Now, Sen. James Lankford is leading a letter signed by 41 colleagues to U.S. Attorney General Merrick Garland, and Senate Pro-Life Caucus Chair Cindy Hyde-Smith (R-MS) and Rep. Bob Latta (R-OH) are leading a letter signed by 77 members of Congress to FDA Commissioner Dr. Robert Califf, both condemning these moves.

“While OLC relies on carefully selected excerpts of a few circuit court opinions from the early 20th century to attempt to justify its memo, its conclusions are baseless,” the Lankford letter argues. “Several of the cases focused on the now-repealed portions of the law that dealt with the mailing of contraceptives. However, the memo cites only one case that actually has to do with the statute’s prohibition on mailing material related to abortion, Bours v. United States. Yet, OLC neglects to reference the Court’s assessment in that case that the law ‘indicates a national policy of discountenancing abortion as inimical to the national life.’ Instead of limiting violations to instances ‘where the sender lacks the intent that the recipient of the drugs will use them unlawfully,’ the Court actually said that definitions of abortion under State law were irrelevant.”

“While the use of chemical abortion drugs may be legal in some States, and Federal law does not currently explicitly prohibit the use of such drugs, Federal law does prohibit the mailing or shipping of such items,” it continues. “Despite attempts to downplay this action, the ‘mere mailing’ of these items is expressly what the law has prohibited for nearly 150 years.”

“Beyond the legal flaws in the memo, it is of great concern that OLC makes no effort to adequately or appropriately emphasize that this opinion has no official or binding legal effect on Federal courts or future administrations, and that these laws, which include criminal penalties, are subject to a 5-year statute of limitations,” the letter adds. “An OLC memo cannot rewrite the law, and the plain words of the law are clear.

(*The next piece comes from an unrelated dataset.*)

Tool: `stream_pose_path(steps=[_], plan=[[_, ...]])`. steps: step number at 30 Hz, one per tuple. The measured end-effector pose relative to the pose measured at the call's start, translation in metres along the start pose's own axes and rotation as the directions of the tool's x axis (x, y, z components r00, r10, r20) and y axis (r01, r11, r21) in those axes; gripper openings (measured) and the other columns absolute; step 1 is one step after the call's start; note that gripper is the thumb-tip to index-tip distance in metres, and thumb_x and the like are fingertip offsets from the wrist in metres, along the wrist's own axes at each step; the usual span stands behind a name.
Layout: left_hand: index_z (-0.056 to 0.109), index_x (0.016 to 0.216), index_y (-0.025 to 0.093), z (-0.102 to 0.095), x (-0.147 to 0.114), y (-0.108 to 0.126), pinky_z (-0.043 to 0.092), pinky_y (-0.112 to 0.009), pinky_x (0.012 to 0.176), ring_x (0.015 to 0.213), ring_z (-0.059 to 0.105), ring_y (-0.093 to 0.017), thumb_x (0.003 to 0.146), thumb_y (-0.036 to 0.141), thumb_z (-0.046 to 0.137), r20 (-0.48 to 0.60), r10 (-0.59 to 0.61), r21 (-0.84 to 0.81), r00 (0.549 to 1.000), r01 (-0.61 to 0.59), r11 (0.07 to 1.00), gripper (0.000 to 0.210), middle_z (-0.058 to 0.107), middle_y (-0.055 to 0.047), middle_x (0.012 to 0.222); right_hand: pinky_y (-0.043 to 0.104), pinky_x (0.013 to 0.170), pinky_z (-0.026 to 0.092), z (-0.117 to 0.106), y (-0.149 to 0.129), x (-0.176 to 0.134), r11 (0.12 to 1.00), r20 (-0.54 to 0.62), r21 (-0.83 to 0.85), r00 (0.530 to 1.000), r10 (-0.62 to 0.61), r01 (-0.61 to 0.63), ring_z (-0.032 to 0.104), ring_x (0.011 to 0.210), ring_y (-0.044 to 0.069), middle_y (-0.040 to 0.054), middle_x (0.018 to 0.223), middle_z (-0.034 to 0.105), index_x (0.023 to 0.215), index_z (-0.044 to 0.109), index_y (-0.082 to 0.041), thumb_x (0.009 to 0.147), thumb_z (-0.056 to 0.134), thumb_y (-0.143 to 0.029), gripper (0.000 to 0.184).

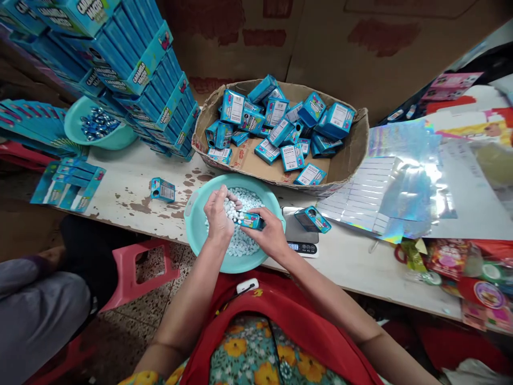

OLC has chosen to promote abortion rather than the law, and is dangerously misleading those would rely on this memo into committing what the Federal law clearly proscribes as criminal activity. It is your Constitutional and moral responsibility to rescind the memo.”

“The FDA’s action promotes dangerous do-it-yourself abortions by mail and telemedicine without ever seeing a doctor in person, and turns brick-and-mortar pharmacies and post offices into abortion centers,” reads the second letter. “Through this abuse of discretion, the FDA has put the profits and political agenda of the abortion industry over the science and clear evidence that abortion drugs present grave dangers to pregnant mothers and their unborn babies.”

“Through its decision to permit no-test, mail-order abortions after a telemedicine visit, the FDA has abandoned its dual obligations to protect the public and vulnerable populations from harm and to comply with Federal law, including Federal requirements to protect patient safety and longstanding Federal criminal laws which expressly prohibit the mailing and shipping of abortion drugs,” the lawmakers led by Hyde-Smith and Latta concludes.

A 2020 open letter from a coalition of pro-life groups to then-FDA Commissioner Stephen Hahn noted that the FDA’s own adverse reporting system says the “abortion pill has resulted in over 4,000 reported adverse events since 2000, including 24 maternal deaths. Adverse events are notoriously underreported to the FDA, and as of 2016, the FDA only requires abortion pill manufacturers to report maternal deaths.” Pro-lifers argue that with the Biden administration completely eliminating the requirement that they be taken under any medical supervision, those events are certain to increase.

Yet the White House and the abortion lobby have determined that, with last summer’s overturn of Roe v. Wade restoring states’ ability to decide their own abortion laws, easy distribution of abortion pills will be one of their chief methods of preserving abortion “access.” In November 2022, Operation Rescue reported that a net decrease of 36 abortion facilities in 2022 has led to the lowest number in almost 50 years, but the chemical abortion business has “surged,” with 64 percent of new facilities built last year specializing in dispensing mifepristone and misoprostol.